§ EXERCISE: Every record, apart from its pictures, should be repeated exactly.

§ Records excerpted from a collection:
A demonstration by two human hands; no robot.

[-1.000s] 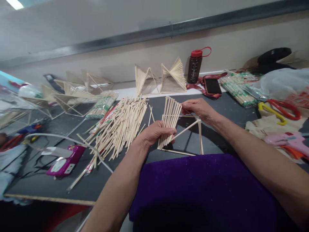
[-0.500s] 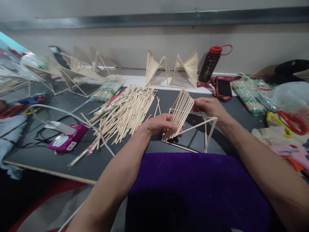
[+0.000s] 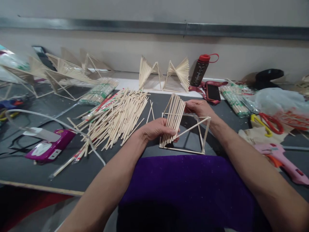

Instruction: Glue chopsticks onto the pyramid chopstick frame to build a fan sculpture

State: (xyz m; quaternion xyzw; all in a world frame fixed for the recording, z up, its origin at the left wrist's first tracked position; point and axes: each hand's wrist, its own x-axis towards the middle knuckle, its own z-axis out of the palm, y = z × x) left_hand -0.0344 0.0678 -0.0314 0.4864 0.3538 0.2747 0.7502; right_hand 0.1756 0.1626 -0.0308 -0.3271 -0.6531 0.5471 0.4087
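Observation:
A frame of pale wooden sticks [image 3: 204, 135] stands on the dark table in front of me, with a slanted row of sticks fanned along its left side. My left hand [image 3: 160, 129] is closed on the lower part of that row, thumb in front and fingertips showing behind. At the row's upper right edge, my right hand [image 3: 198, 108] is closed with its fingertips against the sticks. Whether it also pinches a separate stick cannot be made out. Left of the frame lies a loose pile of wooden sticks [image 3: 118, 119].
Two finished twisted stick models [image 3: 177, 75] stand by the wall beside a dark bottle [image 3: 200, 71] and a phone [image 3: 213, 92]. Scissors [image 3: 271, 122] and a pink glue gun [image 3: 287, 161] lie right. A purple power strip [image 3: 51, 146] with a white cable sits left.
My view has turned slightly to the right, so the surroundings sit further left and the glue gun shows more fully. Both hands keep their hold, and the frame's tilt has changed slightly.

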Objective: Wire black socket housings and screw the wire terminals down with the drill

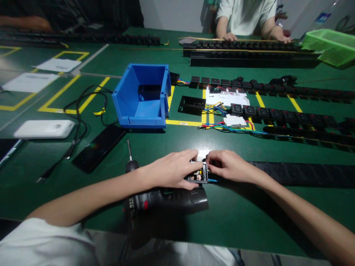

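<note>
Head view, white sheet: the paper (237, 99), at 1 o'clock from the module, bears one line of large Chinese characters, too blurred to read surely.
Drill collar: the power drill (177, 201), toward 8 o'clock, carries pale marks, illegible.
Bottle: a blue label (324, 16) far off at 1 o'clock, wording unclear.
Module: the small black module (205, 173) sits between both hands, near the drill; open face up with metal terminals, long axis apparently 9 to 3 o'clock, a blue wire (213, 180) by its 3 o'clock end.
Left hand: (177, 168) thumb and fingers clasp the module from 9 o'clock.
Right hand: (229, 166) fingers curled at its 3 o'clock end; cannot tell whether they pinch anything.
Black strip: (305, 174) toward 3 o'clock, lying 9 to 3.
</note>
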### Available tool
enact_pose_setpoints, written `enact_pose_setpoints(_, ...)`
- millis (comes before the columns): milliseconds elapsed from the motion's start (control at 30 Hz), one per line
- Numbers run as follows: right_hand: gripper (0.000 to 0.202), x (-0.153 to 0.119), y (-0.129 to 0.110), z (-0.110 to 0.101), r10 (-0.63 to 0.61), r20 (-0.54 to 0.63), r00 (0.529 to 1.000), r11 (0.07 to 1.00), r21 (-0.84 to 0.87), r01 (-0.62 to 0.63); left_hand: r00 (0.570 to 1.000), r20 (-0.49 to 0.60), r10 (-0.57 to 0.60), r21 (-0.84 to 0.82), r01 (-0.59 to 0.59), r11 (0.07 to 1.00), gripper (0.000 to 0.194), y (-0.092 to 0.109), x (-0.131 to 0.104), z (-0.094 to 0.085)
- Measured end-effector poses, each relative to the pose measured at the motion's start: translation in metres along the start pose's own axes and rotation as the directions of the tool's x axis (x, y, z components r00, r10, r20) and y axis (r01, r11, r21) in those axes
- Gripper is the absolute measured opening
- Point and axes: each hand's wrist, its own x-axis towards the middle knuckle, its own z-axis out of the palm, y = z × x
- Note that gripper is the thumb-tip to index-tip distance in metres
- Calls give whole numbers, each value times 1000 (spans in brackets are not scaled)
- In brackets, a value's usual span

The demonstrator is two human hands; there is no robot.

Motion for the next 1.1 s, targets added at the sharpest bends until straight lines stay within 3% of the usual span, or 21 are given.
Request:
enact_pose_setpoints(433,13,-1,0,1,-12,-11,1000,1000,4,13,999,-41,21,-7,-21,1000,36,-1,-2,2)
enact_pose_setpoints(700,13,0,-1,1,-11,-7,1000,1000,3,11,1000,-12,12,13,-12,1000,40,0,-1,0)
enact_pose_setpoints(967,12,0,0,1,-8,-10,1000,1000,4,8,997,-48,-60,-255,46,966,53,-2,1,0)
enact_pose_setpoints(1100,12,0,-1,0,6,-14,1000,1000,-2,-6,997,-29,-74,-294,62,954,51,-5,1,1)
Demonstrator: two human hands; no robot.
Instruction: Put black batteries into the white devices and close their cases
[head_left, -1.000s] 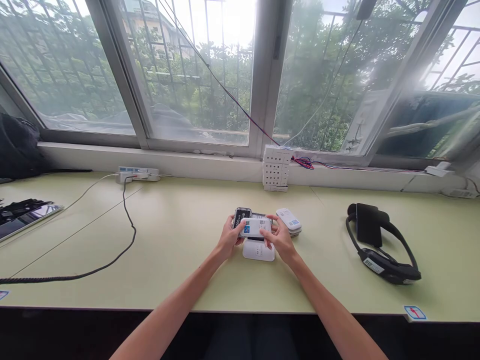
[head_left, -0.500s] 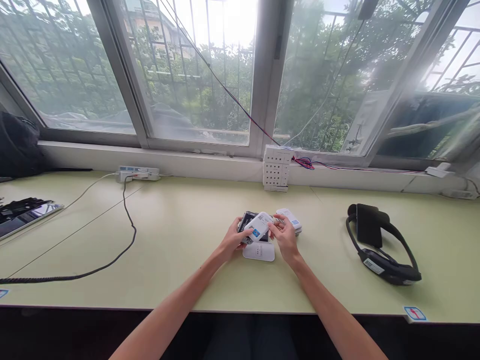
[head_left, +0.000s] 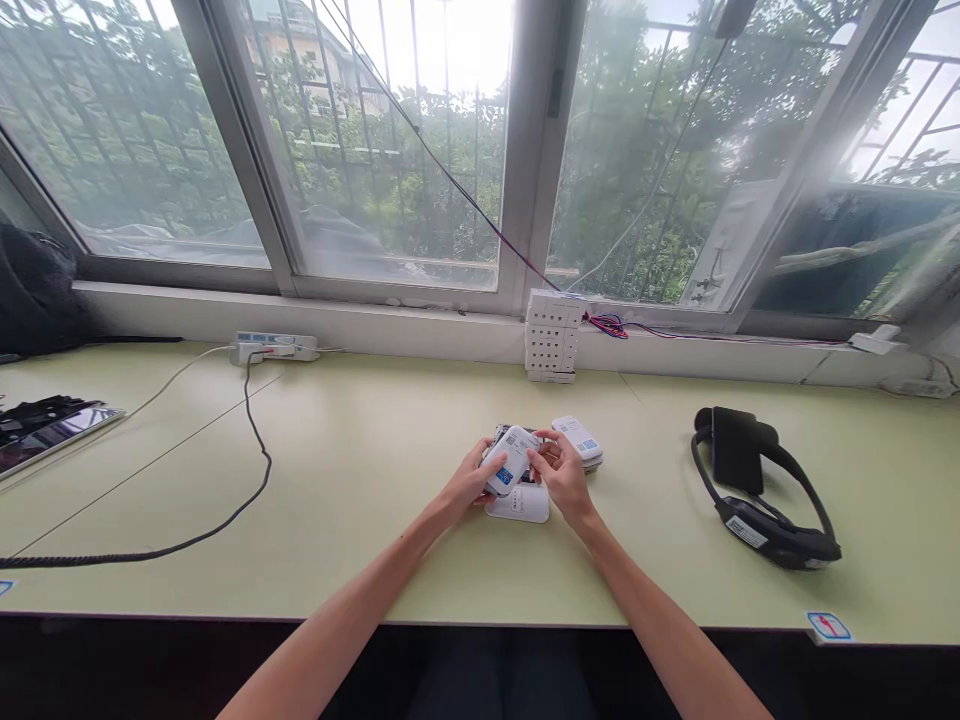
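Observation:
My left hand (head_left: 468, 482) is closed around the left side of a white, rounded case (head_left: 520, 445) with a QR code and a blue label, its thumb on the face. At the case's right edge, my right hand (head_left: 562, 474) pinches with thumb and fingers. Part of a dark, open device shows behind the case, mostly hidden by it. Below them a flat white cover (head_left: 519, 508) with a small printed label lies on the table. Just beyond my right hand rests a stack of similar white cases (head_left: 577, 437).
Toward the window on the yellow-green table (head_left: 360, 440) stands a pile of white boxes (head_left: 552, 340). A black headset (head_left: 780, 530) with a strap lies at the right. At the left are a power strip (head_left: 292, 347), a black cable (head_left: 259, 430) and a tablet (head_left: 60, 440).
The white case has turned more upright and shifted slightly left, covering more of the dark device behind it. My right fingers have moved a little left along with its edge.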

§ REPLY:
A demonstration by two human hands; no robot.

[-1.000s] 
[-0.500s] 
[+0.000s] 

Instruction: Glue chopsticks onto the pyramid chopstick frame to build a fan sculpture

State: (xyz m; quaternion xyzw; all in a world frame fixed for the recording, z up, its origin at the left wrist's first tracked position; point and axes: each hand's wrist, its own x-axis towards the middle knuckle, its own z-axis out of the palm, y = z × x) left_hand -0.0344 0.0678 -0.0314 0.4864 0.3538 0.2747 0.7502; right_hand 0.1756 0.1626 -0.0308 -0.3271 -0.6531 0.5471 0.4087
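Observation:
A frame of pale wooden sticks [image 3: 204, 135] stands on the dark table in front of me, with a slanted row of sticks fanned along its left side. My left hand [image 3: 160, 129] is closed on the lower part of that row, thumb in front and fingertips showing behind. At the row's upper right edge, my right hand [image 3: 198, 108] is closed with its fingertips against the sticks. Whether it also pinches a separate stick cannot be made out. Left of the frame lies a loose pile of wooden sticks [image 3: 118, 119].
Two finished twisted stick models [image 3: 177, 75] stand by the wall beside a dark bottle [image 3: 200, 71] and a phone [image 3: 213, 92]. Scissors [image 3: 271, 122] and a pink glue gun [image 3: 287, 161] lie right. A purple power strip [image 3: 51, 146] with a white cable sits left.
My view has turned slightly to the right, so the surroundings sit further left and the glue gun shows more fully. Both hands keep their hold, and the frame's tilt has changed slightly.
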
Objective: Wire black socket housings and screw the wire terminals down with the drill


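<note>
Head view, white sheet: the paper (237, 99), at 1 o'clock from the module, bears one line of large Chinese characters, too blurred to read surely.
Drill collar: the power drill (177, 201), toward 8 o'clock, carries pale marks, illegible.
Bottle: a blue label (324, 16) far off at 1 o'clock, wording unclear.
Module: the small black module (205, 173) sits between both hands, near the drill; open face up with metal terminals, long axis apparently 9 to 3 o'clock, a blue wire (213, 180) by its 3 o'clock end.
Left hand: (177, 168) thumb and fingers clasp the module from 9 o'clock.
Right hand: (229, 166) fingers curled at its 3 o'clock end; cannot tell whether they pinch anything.
Black strip: (305, 174) toward 3 o'clock, lying 9 to 3.
</note>
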### Available tool
enact_pose_setpoints, written `enact_pose_setpoints(_, ...)`
- millis (comes before the columns): milliseconds elapsed from the motion's start (control at 30 Hz), one per line
- Numbers run as follows: right_hand: gripper (0.000 to 0.202), x (-0.153 to 0.119), y (-0.129 to 0.110), z (-0.110 to 0.101), r10 (-0.63 to 0.61), r20 (-0.54 to 0.63), r00 (0.529 to 1.000), r11 (0.07 to 1.00), r21 (-0.84 to 0.87), r01 (-0.62 to 0.63); left_hand: r00 (0.570 to 1.000), r20 (-0.49 to 0.60), r10 (-0.57 to 0.60), r21 (-0.84 to 0.82), r01 (-0.59 to 0.59), r11 (0.07 to 1.00), gripper (0.000 to 0.194), y (-0.092 to 0.109), x (-0.131 to 0.104), z (-0.094 to 0.085)
- Measured end-effector poses, each relative to the pose measured at the motion's start: translation in metres along the start pose's own axes and rotation as the directions of the tool's x axis (x, y, z components r00, r10, r20) and y axis (r01, r11, r21) in those axes
- Gripper is the absolute measured opening
- Point and axes: each hand's wrist, its own x-axis towards the middle knuckle, its own z-axis out of the palm, y = z × x
- Note that gripper is the thumb-tip to index-tip distance in metres
- Calls give whole numbers, each value times 1000 (spans in brackets are not scaled)
- In brackets, a value's usual span

The demonstrator is two human hands; there is no robot.

Motion for the next 1.1 s, targets added at the sharpest bends until straight lines stay within 3% of the usual span, or 21 are given.
Request:
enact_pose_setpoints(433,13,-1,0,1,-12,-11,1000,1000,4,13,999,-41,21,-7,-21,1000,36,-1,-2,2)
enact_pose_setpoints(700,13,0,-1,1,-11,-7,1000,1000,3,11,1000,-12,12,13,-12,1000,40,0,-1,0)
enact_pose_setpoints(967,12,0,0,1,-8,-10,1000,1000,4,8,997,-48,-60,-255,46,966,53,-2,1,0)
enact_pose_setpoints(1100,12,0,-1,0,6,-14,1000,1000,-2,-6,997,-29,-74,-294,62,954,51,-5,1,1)
Demonstrator: two human hands; no robot.
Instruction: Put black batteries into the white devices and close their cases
[head_left, -1.000s] 
[head_left, -0.500s] 
[head_left, +0.000s] 
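Observation:
My left hand (head_left: 468, 482) is closed around the left side of a white, rounded case (head_left: 520, 445) with a QR code and a blue label, its thumb on the face. At the case's right edge, my right hand (head_left: 562, 474) pinches with thumb and fingers. Part of a dark, open device shows behind the case, mostly hidden by it. Below them a flat white cover (head_left: 519, 508) with a small printed label lies on the table. Just beyond my right hand rests a stack of similar white cases (head_left: 577, 437).
Toward the window on the yellow-green table (head_left: 360, 440) stands a pile of white boxes (head_left: 552, 340). A black headset (head_left: 780, 530) with a strap lies at the right. At the left are a power strip (head_left: 292, 347), a black cable (head_left: 259, 430) and a tablet (head_left: 60, 440).
The white case has turned more upright and shifted slightly left, covering more of the dark device behind it. My right fingers have moved a little left along with its edge.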

A complete answer has now been given to the exercise.